Un scandale que le gouvernement turc avait tout fait pour étouffer étalé au grand jour à New York, avec l’homme d’affaires Reza Zarrab comme témoin à charge : c’est ce qu’a promis un procureur fédéral mardi à l’ouverture d’un procès potentiellement explosif pour Ankara.
"Vous allez entendre (cette affaire) racontée de l’intérieur, par Reza Zarrab : il a plaidé coupable et reconnu avoir enfreint les lois américaines, il a décidé de coopérer avec le gouvernement", a annoncé le procureur David Denton, dans sa plaidoirie d’ouverture au premier jour de ce procès dénoncé par Ankara comme un "complot politique".
Zarrab, un homme d’affaires turco-iranien de 34 ans, devrait être appelé à la barre mercredi, selon l’accusation.
Le suspense planait depuis plusieurs semaines autour du sort de Zarrab, arrêté par la justice américaine en 2016 dans cette affaire de contournement des sanctions économiques américaines contre l’Iran, qui a contribué à tendre des relations turco-américaines déjà houleuses.

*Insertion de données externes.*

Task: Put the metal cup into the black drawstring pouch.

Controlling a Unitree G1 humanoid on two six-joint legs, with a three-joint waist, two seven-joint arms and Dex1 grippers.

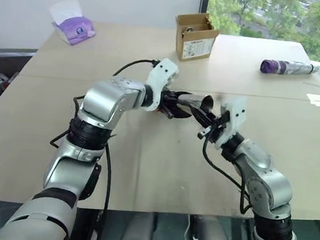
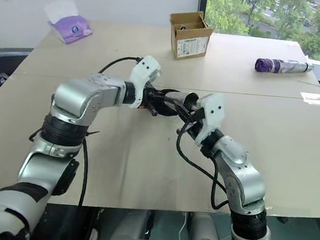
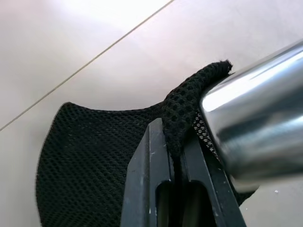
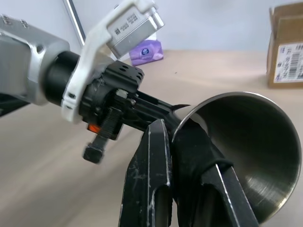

Ce magnat de l’or avait quitté la prison fédérale de Manhattan début novembre, sans que le gouvernement dise s’il avait plaidé coupable ou s’il coopérait avec la justice américaine, même si c’était le plus probable.
Zarrab devrait donc s’avérer le témoin-clé de l’accusation dans cette affaire : s’il devrait témoigner contre le seul accusé de ce procès, le banquier turc Mehmet Hakan Atilla, le procureur a laissé entendre qu’il présenterait aussi des faits dommageables pour le gouvernement de Recep Tayyip Erdogan, en exposant un scandale qu’Ankara a tout fait pour étouffer depuis 2013.
David Denton a aussi indiqué qu’il appellerait à la barre "un policier turc" qui avait "mis au jour" ce scandale.
"Il vous dira tout ce qu’il a entendu" jusqu’à ce que le scandale "soit glissé sous le tapis par le gouvernement turc" et "comment il a fui son propre pays", a affirmé M. Denton.
M. Zarrab s’était retrouvé en 2013 au coeur d’une retentissante affaire de corruption impliquant des ministres et des cercles proches du pouvoir, dans une affaire de ventes d’or en échange de pétrole iranien frappé par les sanctions américaines.
Il avait été arrêté et détenu pendant plus de deux mois en Turquie, avec des dizaines d’autres proches du pouvoir. Quatre ministres turcs avaient démissionné ou été remerciés, avant que les poursuites soient abandonnées.
La marque de Gülen
Depuis que Reza Zarrab a été arrêté aux Etats-Unis en mars 2016, le gouvernement turc, après avoir réclamé en vain sa libération, ne cesse de dénoncer un procès politique piloté par le réseau du prédicateur Fethullah Gülen, exilé aux Etats-Unis.
Le 18 novembre, le parquet d’Istanbul a même ouvert une enquête inédite contre les deux chefs-procueurs américains à l’origine des poursuites dans cette affaire, Preet Bharara, limogé depuis par Donald Trump, et son successeur Joon Kim, présent exceptionnellement à l’audience mardi.
Signe que l’affaire irrite profondément Ankara, le parquet turc a mardi encore émis des mandats d’arrêt à l’encontre de deux Turcs accusés d’avoir fourni de faux documents à la justice américaine dans le cadre de ce procès, selon les médias turcs.
Quant à Atilla, ancien directeur général adjoint de la banque publique Halbank, l’un de ses avocats, Victor Rocco, a tout fait mardi dans sa plaidoirie pour décrédibiliser d’avance le témoignage de Zarrab.
Rocco a présenté Zarrab comme le "cerveau" du contournement des sanctions américaines, si expert en pots-de-vin qu’il aurait essayé de corrompre "ses gardiens de prison américains pour obtenir un meilleur traitement". Et, maintenant qu’il est "câliné par le gouvernement", prêt à tous les mensonges en échange d’une peine plus clémente, voire d’une nouvelle vie en famille aux Etats-Unis, selon Rocco.
Atilla, banquier de carrière "consciencieux" au sein de la banque publique Halkbank, ne serait que "l’une des nombreuses victimes" de Zarrab, et pas du tout celui qui l’aurait instruit dans l’art de contourner les sanctions comme l’affirme l’accusation, a affirmé Rocco.
Quant au témoignage du "policier turc" évoqué par le procureur, l’avocat de la défense a semblé donner raison à Ankara, estimant qu’en "apportant ici aux Etats-Unis le fruit de son enquête, il a violé la loi turque".
"Que diriez vous si des enquêteurs américains se comportaient de la sorte ?", a-t-il lancé aux jurés.